WORK INSTRUCTIONS » Looking at the listing below, work out the number of lines where the string "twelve" shows up, and give that number only.
*** Block opens ***
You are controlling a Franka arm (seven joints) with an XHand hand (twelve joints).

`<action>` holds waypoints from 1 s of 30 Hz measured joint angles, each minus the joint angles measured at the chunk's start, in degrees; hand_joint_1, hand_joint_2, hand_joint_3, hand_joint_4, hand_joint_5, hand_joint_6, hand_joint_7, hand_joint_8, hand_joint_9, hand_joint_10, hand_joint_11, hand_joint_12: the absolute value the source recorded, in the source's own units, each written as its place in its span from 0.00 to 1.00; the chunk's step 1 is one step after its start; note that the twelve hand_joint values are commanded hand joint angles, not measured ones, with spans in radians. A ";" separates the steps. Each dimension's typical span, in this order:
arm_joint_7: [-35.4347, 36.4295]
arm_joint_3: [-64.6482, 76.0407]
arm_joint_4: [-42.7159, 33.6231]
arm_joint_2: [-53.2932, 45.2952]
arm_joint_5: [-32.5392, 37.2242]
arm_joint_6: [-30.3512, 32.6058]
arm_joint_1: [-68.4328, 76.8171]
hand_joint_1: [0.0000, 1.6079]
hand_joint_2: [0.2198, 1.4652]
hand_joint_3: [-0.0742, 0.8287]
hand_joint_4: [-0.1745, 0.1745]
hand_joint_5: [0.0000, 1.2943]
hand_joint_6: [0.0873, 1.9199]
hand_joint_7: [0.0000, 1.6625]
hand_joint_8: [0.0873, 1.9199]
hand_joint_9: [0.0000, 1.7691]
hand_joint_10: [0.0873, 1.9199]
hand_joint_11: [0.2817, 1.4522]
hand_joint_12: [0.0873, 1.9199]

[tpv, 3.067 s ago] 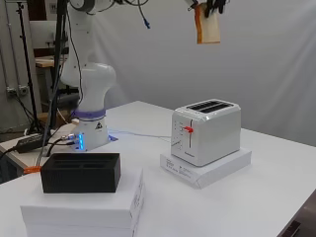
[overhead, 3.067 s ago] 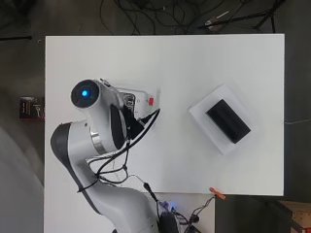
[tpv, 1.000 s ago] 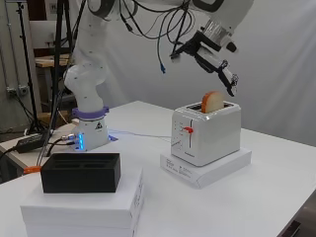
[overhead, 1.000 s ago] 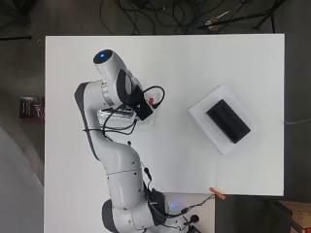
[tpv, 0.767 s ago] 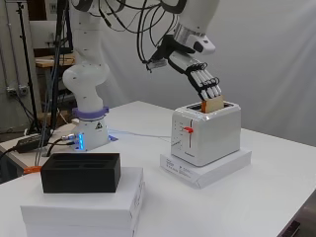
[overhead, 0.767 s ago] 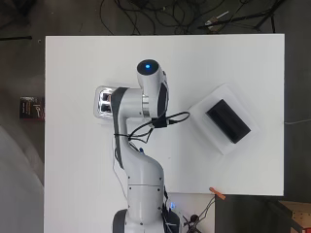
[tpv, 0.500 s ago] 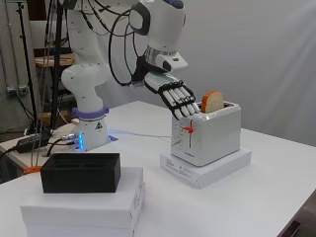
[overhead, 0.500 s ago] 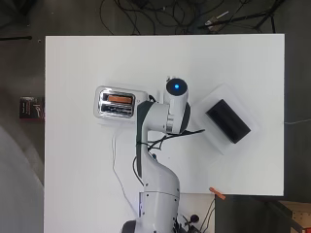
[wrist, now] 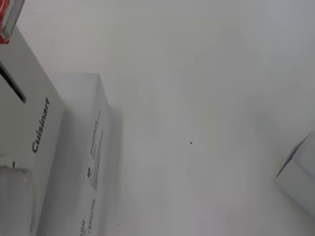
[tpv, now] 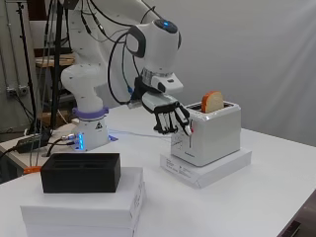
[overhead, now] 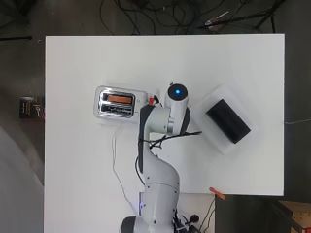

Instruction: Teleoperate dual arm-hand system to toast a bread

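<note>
Bread [tpv: 212, 101] now stands in one slot of the toaster [tpv: 210, 133], upper half still proud of the top; three seconds back it hung high above in the hand. Hand [tpv: 170, 117] has since let go and dropped to the toaster's lever end, fingers relaxed and pointing down, holding nothing, tips just beside the red lever [tpv: 190, 130]. Cannot tell if they touch it. Toaster sits on a flat white box [tpv: 207, 169] towards the table's [overhead: 243, 63] left edge in the overhead view.

Judgement: loading done; lever not yet pressed, bread not lowered. Next move is likely a downward push on the lever.

Well apart, a black box [tpv: 80, 172] on a white carton [tpv: 84, 205], untouched.
</note>
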State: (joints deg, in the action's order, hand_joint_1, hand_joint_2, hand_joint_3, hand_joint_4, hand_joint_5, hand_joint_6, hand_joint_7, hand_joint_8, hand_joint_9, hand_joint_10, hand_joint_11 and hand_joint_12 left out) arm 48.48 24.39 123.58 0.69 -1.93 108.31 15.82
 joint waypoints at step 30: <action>8.03 -3.00 0.42 -9.05 4.67 1.99 -3.66 0.00 0.64 0.08 0.57 0.18 0.00 0.26 0.00 0.26 0.00 0.16 0.00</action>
State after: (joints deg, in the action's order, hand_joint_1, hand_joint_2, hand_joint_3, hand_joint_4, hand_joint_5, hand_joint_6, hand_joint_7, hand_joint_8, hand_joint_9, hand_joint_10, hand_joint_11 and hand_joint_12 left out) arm 56.51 21.40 124.00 -8.36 2.74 110.30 12.16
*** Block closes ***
RESULT FOR THIS EXERCISE » 2